Start of Block
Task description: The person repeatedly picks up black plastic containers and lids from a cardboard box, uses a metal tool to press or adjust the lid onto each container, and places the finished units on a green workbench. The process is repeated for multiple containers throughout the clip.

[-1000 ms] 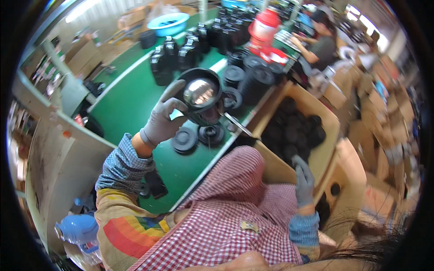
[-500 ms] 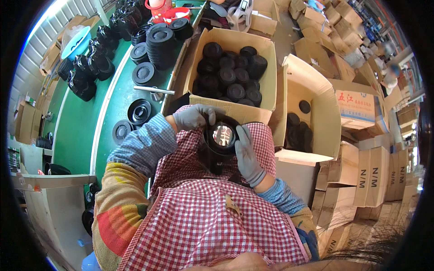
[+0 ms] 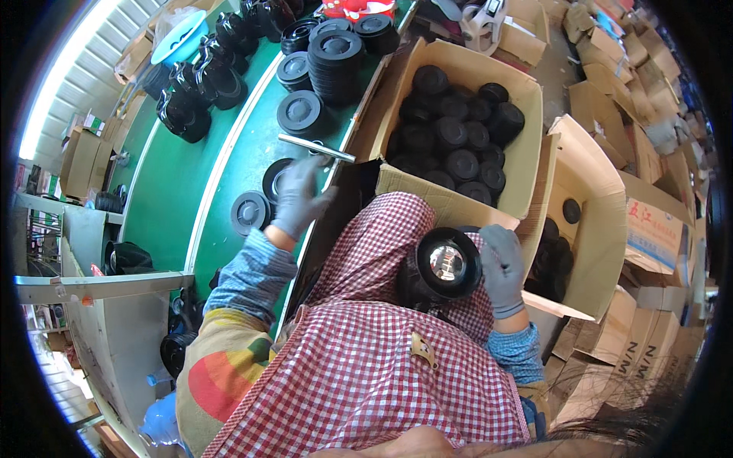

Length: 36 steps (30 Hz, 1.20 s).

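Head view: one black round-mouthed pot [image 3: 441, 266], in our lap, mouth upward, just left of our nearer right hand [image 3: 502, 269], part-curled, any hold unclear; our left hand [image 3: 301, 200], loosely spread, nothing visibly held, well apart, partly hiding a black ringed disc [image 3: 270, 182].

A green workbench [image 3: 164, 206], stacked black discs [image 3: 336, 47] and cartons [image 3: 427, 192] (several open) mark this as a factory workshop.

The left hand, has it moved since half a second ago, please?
Yes: relative to the metal rod, the left hand has moved left, off the black container, toward the table.
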Each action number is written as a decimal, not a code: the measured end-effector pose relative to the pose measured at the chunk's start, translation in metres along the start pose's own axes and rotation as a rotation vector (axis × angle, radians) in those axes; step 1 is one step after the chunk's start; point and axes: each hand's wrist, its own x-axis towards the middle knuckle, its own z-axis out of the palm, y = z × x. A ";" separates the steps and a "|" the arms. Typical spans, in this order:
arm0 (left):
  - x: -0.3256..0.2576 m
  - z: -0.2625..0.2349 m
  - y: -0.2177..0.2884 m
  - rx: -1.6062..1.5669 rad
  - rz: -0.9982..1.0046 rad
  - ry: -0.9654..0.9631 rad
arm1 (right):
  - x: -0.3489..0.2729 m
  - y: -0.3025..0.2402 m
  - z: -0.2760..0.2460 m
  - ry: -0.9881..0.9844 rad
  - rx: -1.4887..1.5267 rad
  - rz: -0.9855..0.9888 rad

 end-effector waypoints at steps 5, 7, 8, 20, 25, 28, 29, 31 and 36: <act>-0.059 0.023 -0.115 0.461 -0.047 0.030 | 0.004 0.020 0.010 0.007 0.290 0.303; -0.066 0.023 -0.124 0.411 0.007 0.050 | 0.019 0.012 0.008 -0.011 0.249 0.204; -0.066 0.019 -0.118 0.336 -0.012 0.075 | 0.024 0.009 0.004 -0.013 0.239 0.162; 0.038 0.002 0.155 -0.083 1.107 -0.150 | 0.059 -0.035 0.003 -0.062 0.684 0.415; 0.042 0.031 0.148 -0.989 0.276 -0.354 | 0.019 -0.031 -0.030 0.053 0.875 0.328; 0.049 0.064 0.155 -1.228 0.234 -0.632 | -0.005 -0.028 -0.027 0.009 0.719 0.338; 0.047 0.073 0.157 -1.157 0.299 -0.632 | -0.011 -0.025 -0.022 -0.006 0.639 0.317; 0.038 0.082 0.158 -1.203 0.182 -0.716 | -0.023 -0.015 -0.010 0.003 0.637 0.331; 0.029 0.098 0.144 -1.285 0.116 -0.785 | -0.017 -0.011 0.005 -0.071 0.617 0.151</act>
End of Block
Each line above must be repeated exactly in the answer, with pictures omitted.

Task description: The person repeatedly picks up black plastic containers and lids from a cardboard box, uses a metal tool to press or adjust the lid onto each container, and places the finished units on a green workbench. The process is repeated for multiple containers throughout the clip.

[-1000 ms] 
[-500 ms] 
[+0 ms] 

Length: 36 steps (30 Hz, 1.20 s).

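Head view: one black round-mouthed pot [image 3: 441, 266], in our lap, mouth upward, just left of our nearer right hand [image 3: 502, 269], part-curled, any hold unclear; our left hand [image 3: 301, 200], loosely spread, nothing visibly held, well apart, partly hiding a black ringed disc [image 3: 270, 182].

A green workbench [image 3: 164, 206], stacked black discs [image 3: 336, 47] and cartons [image 3: 427, 192] (several open) mark this as a factory workshop.

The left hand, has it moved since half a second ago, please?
Yes: relative to the metal rod, the left hand has moved left, off the black container, toward the table.
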Each action number is written as a decimal, not a code: the measured end-effector pose relative to the pose measured at the chunk's start, translation in metres along the start pose's own axes and rotation as a rotation vector (axis × angle, radians) in those axes; step 1 is one step after the chunk's start; point and axes: each hand's wrist, its own x-axis towards the middle knuckle, its own z-axis out of the palm, y = z × x. A ";" separates the steps and a "|" the arms. Typical spans, in this order:
arm0 (left):
  - x: -0.3256..0.2576 m
  - z: -0.2625..0.2349 m
  - y: -0.2177..0.2884 m
  - rx: -1.6062..1.5669 rad
  - rz: -0.9982..1.0046 rad
  - ry: -0.9654..0.9631 rad
arm1 (right):
  - x: -0.3489..0.2729 m
  - y: -0.3025..0.2402 m
  - z: -0.2760..0.2460 m
  - ry: -0.9881..0.9844 rad
  - rx: -1.4887..1.5267 rad
  - rz: -0.9855..0.9888 rad

 end-effector waypoints at steps 5, 7, 8, 20, 25, 28, 29, 31 and 36: <act>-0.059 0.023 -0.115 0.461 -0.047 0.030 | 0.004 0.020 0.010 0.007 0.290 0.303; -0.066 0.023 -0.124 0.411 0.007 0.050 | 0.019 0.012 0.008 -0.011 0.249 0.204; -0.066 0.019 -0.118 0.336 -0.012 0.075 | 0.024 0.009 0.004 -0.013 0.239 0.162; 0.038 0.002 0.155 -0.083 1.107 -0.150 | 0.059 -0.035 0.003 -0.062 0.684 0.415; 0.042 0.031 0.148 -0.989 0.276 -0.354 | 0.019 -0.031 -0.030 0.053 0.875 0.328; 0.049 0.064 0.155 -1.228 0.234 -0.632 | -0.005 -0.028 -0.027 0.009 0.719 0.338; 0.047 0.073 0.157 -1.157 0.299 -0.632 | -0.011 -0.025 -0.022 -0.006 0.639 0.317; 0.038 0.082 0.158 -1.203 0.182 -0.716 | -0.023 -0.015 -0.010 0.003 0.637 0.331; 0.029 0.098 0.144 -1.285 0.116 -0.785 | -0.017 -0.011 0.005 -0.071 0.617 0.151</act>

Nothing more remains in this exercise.